Vets and pet charities have released warnings to dog owners after snakes have been spotted on pavements and in parks
The UK heatwave has brought out snakes and adders of all sizes (even ones not native to the UK!). A boa constrictor was spotted on a busy East London street while another man found one climbing into his bathroom in Exeter. But alongside these lost pets are the UK’s only venomous snake; the European adder.
Roughly 50 to 60cm long, adders can be distinguished by a black/brown zigzag pattern along their backs and a V marking on the back of their head. Adders are more commonly found in the south and south west of England, Wales and Scotland, living in sand dunes, rocky hillsides, moorlands, and woodland.
Adder bites are rare but with the hotter weather this year, there have been several cases of dogs being bitten reported by the media. 96-97% of bitten dogs (vets4pets) make a full recovery with appropriate treating so if you think your pet has been bitten don’t panic; seek veterinary attention straight away and keep your dog still.

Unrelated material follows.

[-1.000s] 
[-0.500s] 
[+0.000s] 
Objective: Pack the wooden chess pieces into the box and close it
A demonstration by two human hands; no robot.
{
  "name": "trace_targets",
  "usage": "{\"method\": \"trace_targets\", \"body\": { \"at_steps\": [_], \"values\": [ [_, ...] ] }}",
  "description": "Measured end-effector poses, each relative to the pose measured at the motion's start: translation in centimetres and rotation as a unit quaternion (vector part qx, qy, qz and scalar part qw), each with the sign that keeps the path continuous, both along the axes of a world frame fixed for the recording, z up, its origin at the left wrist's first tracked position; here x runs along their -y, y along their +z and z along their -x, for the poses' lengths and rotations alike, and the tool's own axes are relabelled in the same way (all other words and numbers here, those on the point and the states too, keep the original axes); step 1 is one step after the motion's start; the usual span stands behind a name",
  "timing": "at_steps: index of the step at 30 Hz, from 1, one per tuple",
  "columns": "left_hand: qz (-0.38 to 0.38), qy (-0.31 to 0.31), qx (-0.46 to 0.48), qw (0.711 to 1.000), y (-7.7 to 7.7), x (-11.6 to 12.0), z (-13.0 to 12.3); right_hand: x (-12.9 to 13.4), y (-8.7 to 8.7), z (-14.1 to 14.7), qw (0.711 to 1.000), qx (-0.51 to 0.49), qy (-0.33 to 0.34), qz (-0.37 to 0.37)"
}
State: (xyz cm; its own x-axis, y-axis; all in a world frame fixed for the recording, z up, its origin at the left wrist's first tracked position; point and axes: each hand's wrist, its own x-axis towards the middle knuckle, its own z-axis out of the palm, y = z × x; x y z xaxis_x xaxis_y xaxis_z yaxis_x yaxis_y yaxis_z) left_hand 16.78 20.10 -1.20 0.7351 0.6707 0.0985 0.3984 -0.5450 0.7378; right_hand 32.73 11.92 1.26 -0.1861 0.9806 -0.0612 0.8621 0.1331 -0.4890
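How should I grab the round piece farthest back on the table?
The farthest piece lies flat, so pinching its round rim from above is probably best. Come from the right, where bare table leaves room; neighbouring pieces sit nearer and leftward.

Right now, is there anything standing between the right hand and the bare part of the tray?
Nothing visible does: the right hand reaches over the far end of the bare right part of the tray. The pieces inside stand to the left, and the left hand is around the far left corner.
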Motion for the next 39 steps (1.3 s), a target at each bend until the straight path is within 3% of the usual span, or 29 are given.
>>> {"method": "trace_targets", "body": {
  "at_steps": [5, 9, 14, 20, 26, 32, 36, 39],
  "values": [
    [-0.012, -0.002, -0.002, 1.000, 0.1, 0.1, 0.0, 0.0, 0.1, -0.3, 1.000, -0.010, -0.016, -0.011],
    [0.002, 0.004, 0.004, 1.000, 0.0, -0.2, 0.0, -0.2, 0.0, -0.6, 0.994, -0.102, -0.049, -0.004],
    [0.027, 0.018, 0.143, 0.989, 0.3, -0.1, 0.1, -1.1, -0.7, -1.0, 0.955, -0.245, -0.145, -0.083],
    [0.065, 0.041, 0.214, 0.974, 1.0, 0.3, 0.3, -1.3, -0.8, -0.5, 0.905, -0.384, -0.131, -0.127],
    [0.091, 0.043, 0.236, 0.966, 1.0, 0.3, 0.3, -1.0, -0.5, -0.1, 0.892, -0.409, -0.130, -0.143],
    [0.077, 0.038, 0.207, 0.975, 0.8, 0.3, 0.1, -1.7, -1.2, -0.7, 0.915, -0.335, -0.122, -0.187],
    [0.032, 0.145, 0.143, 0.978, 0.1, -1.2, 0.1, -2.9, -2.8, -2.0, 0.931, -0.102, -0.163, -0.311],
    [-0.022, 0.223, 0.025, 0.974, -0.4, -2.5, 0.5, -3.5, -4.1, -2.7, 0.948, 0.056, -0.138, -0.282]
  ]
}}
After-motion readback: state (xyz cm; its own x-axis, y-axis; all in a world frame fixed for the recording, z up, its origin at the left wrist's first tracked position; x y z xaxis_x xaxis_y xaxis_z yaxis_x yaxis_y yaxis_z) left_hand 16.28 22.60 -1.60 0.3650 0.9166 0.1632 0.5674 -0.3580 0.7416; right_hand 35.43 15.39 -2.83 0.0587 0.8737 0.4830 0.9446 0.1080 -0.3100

What does an adder bite look like?
If your dog is bitten you may see two puncture wounds at the centre of a swelling. Your dog may also show signs of pain, bleeding, bruising, and lameness. They may also appear to be nervous. Bites are most commonly found on the dog’s legs or face.
Adder venom, if absorbed into the rest of the body, can cause an inflammatory reaction leading to lethargy, fever, increased heart rate, vomiting, drooling and may appear wobbly on their feet. The severity and speed of recovery depends on how quickly they get veterinary treatment and the location of the bite.
What should you do:
The important thing to do is seek veterinary treatment immediately. Remember not to panic and keep your dog calm and still; your dog is likely to fully recover if treated quickly.
To help control the swelling you can bathe the wound in cool water. You will also need to keep your pet still. If you can, carry them as this will help reduce the spread of venom around their body.
As with any emergency, it is a good idea to call your vet in advance.